Tão rapidamente como surgiu a cogitação de ele ir para o Botafogo a ideia acabou arquivada, porque seria só o que faltava na fogueira em curso no alvinegro carioca.

A indignação de boa parte, e da parte boa, da sociedade deve ser aplaudida, como é obrigatório olhar para a situação do encalacrado profissional.

No Brasil não temos nem pena de morte nem prisão perpétua, mas Cuca está sob o risco de nunca mais encontrar clube que o contrate, mesmo com o currículo que tem e a inegável competência em seu ofício.

Acontece que ele jamais demonstrou qualquer arrependimento, nunca pediu desculpas, nem sequer admitiu a cena do crime.

Talvez só Freud explique a recusa, como se, diante da perversidade cometida, Cuca tenha tornado inaceitável para si mesmo ter feito o que a Justiça suíça julgou e condenou, até com suavidade.

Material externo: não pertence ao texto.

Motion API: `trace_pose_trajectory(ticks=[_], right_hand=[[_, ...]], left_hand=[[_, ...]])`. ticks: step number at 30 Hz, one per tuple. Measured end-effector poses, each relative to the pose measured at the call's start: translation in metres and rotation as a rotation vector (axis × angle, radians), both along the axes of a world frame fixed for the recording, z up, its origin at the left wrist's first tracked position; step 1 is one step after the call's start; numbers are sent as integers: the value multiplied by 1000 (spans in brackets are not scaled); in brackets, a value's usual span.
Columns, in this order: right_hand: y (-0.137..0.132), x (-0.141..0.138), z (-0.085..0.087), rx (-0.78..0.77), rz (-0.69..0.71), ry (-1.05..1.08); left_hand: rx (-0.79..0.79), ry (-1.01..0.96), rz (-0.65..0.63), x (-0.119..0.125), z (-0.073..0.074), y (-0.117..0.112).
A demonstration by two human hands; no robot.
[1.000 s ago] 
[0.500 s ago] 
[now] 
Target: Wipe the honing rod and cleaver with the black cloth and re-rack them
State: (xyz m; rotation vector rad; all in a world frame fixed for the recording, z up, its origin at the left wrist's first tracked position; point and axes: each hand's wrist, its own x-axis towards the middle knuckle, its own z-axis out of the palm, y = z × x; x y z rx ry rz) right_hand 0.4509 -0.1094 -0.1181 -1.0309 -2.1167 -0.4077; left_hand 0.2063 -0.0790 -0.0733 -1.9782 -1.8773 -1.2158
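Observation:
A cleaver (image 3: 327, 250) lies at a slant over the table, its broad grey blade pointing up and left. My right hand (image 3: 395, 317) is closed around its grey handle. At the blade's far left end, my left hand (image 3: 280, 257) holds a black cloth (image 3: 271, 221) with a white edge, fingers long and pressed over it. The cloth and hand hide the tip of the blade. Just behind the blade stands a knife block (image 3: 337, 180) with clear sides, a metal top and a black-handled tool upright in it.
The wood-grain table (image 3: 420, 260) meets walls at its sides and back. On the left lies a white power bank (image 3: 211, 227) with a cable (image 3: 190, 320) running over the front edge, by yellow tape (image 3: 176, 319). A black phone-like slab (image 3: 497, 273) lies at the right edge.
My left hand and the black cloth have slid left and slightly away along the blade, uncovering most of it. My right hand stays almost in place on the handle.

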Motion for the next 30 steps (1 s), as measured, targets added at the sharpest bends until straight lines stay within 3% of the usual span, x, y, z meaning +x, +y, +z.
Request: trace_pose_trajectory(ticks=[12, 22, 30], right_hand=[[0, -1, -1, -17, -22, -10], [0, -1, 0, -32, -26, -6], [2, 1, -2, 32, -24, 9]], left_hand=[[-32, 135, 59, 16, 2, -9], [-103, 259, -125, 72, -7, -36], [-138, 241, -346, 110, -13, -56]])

De tanto negar para a esposa, para as filhas, para o mundo, Cuca se convenceu de que nada aconteceu e enterrou o episódio nas profundezas sombrias da sua alma.

Prefere o desemprego, até porque dinheiro não lhe falta, a admitir a culpa —humilhação inaceitável depois de 36 anos de mentiras.

Trata-se de beco sem saída, terrível, que expõe a condição humana, e revelador até de certa grandeza, do ponto de vista, bem entendido, da lealdade consigo mesmo: “Me arrebento, mas não dou o braço a torcer”.

A devoção dele a Nossa Senhora, o complexo de perseguição sempre demonstrado para explicar as derrotas dos times que dirigiu, tudo isso compõe a personalidade complexa do pecador sem pecado confessado.

Há casos assim até de presos em flagrante.

A brilhante vizinha Vera Iaconelli explicará o que nós, leigos, somos, no máximo, capazes de descrever e especular?

Tomara que ainda haja tempo para Cuca botar a cabeça no lugar.